YOUR GOAL: Return a verbatim reproduction of each line, starting at the line with "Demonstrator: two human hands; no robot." and ending at the last line of the listing below.

RAW DATA:
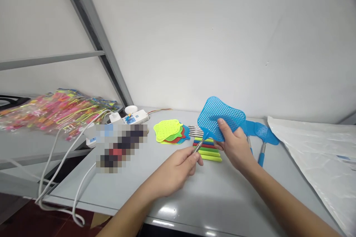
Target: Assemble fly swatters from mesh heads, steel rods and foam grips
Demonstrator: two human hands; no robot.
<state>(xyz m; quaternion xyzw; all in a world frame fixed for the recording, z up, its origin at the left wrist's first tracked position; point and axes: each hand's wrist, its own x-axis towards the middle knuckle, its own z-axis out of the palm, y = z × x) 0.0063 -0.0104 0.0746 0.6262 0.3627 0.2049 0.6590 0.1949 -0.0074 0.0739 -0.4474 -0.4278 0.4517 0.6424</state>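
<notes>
My right hand (236,148) pinches the mesh head of a blue fly swatter (213,113), thumb on its face. My left hand (179,170) is closed around the thin metal rod (198,146) at the head's neck; the rod's lower end is hidden in the fist. Just behind lie colored handle grips (208,153) in a row, with several bare metal rods (195,131) beyond. A fanned stack of yellow, green, red and blue swatter heads (167,130) rests to the left. Blue fly swatters (261,131) with metal rods and blue grips lie right of my right hand.
A white plastic sheet (314,148) covers the table's right end. At left are a white power strip (137,117), loose white cables (57,146) and a pile of bagged colorful items (75,111). A pixelated patch hides something dark on the table. A metal frame (91,26) rises behind.
</notes>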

SOLUTION BELOW:
Demonstrator: two human hands; no robot.
<state>(xyz m; quaternion xyzw; all in a world frame fixed for the recording, z up, its origin at the left wrist's first tracked position; point and axes: each hand's wrist, its own x-axis towards the middle knuckle, its own z-axis out of the palm, y = z × x) 0.0063 -0.0104 0.0746 0.6262 0.3627 0.2049 0.6590 0.1949 -0.0074 0.0739 -0.4474 -0.4278 0.4517 0.6424</state>
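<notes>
My right hand (236,148) pinches the mesh head of a blue fly swatter (213,113), thumb on its face. My left hand (179,170) is closed around the thin metal rod (198,146) at the head's neck; the rod's lower end is hidden in the fist. Just behind lie colored handle grips (208,153) in a row, with several bare metal rods (195,131) beyond. A fanned stack of yellow, green, red and blue swatter heads (167,130) rests to the left. Blue fly swatters (261,131) with metal rods and blue grips lie right of my right hand.
A white plastic sheet (314,148) covers the table's right end. At left are a white power strip (137,117), loose white cables (57,146) and a pile of bagged colorful items (75,111). A pixelated patch hides something dark on the table. A metal frame (91,26) rises behind.
</notes>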

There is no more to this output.